DESCRIPTION OF THE TASK
Below are the entries. Print only the lines starting at the one with "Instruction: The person" and ending at the one with "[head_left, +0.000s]", exactly, with no pictures.

Data entries:
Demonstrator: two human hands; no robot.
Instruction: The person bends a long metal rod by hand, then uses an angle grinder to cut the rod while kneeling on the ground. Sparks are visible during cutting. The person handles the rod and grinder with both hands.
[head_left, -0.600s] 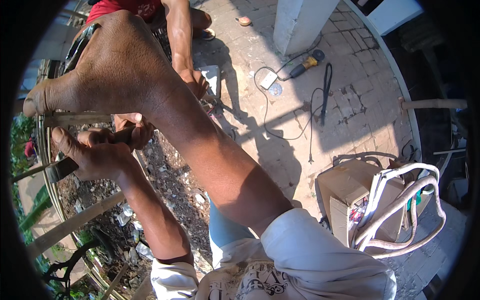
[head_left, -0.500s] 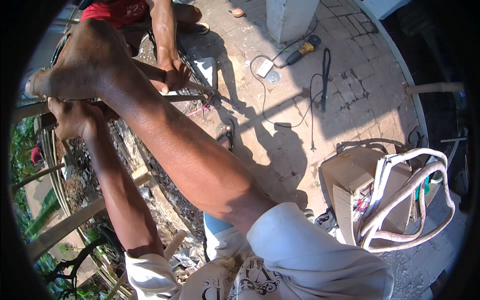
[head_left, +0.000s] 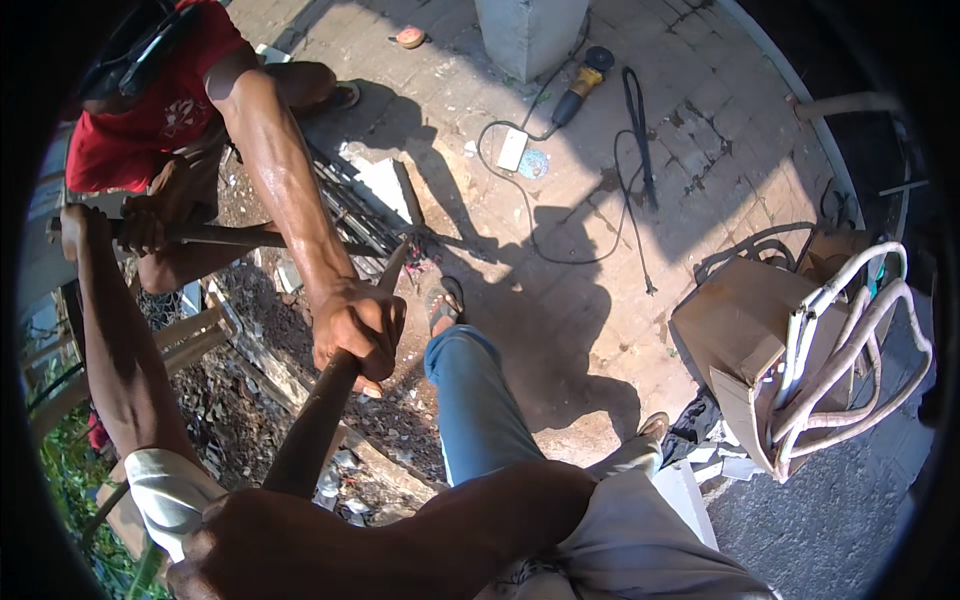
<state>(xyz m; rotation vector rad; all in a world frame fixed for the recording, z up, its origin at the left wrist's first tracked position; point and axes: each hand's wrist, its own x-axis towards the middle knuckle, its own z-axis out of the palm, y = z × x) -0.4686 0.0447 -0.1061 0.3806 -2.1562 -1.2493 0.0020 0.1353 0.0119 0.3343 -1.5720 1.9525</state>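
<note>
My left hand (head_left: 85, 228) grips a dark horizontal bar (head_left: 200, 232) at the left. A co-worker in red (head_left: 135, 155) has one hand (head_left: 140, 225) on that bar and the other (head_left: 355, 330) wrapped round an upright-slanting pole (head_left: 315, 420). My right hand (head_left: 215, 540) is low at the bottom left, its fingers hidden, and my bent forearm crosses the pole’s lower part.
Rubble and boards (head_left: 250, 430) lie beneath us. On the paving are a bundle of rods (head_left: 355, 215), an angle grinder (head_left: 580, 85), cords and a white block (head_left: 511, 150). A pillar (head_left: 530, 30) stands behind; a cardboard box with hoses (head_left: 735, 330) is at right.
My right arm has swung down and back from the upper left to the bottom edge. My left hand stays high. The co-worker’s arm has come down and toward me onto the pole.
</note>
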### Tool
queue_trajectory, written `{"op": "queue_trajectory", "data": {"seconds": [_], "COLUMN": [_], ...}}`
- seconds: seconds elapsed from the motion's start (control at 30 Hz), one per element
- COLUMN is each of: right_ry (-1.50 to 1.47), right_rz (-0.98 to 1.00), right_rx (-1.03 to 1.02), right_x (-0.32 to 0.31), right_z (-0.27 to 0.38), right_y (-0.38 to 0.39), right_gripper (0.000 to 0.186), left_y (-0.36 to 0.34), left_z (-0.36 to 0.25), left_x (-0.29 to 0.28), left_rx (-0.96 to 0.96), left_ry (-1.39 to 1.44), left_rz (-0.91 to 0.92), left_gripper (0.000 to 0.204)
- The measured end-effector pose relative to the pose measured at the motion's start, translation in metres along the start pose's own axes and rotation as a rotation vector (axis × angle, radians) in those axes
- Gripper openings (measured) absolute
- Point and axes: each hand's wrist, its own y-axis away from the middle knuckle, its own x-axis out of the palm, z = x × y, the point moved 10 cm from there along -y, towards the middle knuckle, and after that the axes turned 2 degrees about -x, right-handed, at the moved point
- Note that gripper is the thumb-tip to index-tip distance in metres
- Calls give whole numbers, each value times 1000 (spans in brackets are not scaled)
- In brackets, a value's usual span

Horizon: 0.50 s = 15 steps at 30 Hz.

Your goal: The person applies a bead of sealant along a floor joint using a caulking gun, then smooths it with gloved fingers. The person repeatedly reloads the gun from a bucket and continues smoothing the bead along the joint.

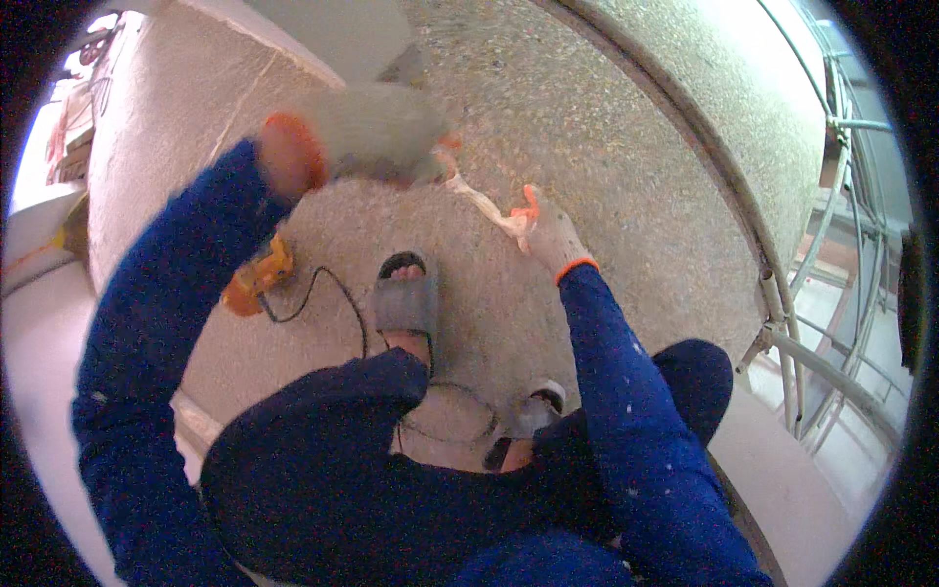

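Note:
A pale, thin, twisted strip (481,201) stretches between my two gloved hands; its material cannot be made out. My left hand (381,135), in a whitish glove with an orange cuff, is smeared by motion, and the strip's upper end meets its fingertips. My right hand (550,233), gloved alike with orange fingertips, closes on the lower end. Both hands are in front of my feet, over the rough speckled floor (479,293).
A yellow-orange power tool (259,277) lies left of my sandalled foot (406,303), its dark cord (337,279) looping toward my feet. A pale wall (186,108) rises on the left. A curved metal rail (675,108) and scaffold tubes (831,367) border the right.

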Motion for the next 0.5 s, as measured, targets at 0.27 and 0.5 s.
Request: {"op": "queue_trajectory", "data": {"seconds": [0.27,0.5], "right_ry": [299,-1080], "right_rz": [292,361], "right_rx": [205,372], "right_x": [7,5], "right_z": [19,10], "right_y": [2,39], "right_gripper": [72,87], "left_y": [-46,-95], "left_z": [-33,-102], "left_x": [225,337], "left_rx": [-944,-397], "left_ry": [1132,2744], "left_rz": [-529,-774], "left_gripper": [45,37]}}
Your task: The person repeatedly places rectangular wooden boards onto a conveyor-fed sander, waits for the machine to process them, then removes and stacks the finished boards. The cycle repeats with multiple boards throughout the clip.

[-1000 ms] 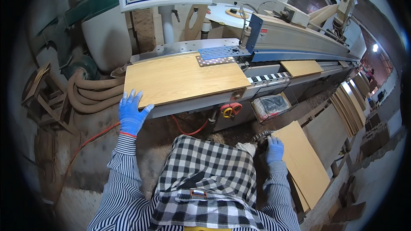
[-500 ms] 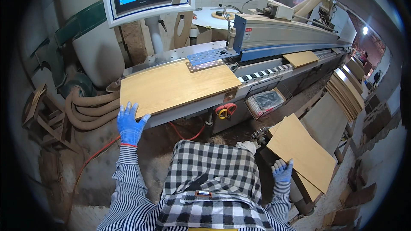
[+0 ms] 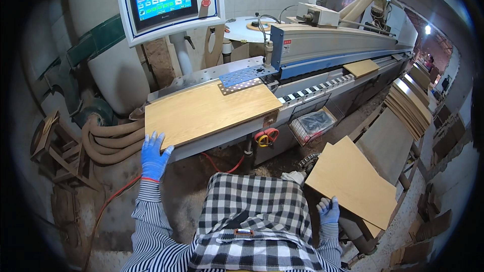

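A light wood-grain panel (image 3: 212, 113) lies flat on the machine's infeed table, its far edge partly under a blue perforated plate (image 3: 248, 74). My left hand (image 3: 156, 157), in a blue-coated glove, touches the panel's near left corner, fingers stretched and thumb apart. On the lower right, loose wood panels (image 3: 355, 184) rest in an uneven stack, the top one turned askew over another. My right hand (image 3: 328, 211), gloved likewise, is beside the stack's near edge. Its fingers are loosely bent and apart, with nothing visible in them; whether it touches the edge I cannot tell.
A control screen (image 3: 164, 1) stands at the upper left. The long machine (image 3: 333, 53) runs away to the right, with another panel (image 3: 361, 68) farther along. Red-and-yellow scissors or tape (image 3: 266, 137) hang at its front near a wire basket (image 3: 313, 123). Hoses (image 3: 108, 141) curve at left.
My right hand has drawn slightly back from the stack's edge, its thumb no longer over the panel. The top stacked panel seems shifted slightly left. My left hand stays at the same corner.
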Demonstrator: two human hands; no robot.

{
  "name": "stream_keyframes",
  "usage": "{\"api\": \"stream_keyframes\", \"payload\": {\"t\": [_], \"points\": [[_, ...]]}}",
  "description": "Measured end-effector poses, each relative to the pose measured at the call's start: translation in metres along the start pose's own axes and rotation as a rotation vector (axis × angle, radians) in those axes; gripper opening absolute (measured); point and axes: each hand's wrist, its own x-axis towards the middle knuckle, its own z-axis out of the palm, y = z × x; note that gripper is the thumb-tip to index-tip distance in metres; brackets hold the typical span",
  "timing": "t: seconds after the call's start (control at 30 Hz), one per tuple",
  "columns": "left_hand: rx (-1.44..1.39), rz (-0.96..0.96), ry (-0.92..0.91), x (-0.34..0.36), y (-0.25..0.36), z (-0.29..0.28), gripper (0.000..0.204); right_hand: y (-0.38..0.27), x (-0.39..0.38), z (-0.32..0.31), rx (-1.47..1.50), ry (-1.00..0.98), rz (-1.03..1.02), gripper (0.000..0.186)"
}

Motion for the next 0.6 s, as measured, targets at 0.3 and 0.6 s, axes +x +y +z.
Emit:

RESULT OF THE TASK
Instruction: The person bends a long metal rod by hand, then uses an angle grinder to cut the rod while kneeling on the ground. Sparks are visible during cutting. The person handles the rod and grinder with both hands.
[head_left, -0.600s] 
[head_left, -0.500s] 
[head_left, +0.000s] 

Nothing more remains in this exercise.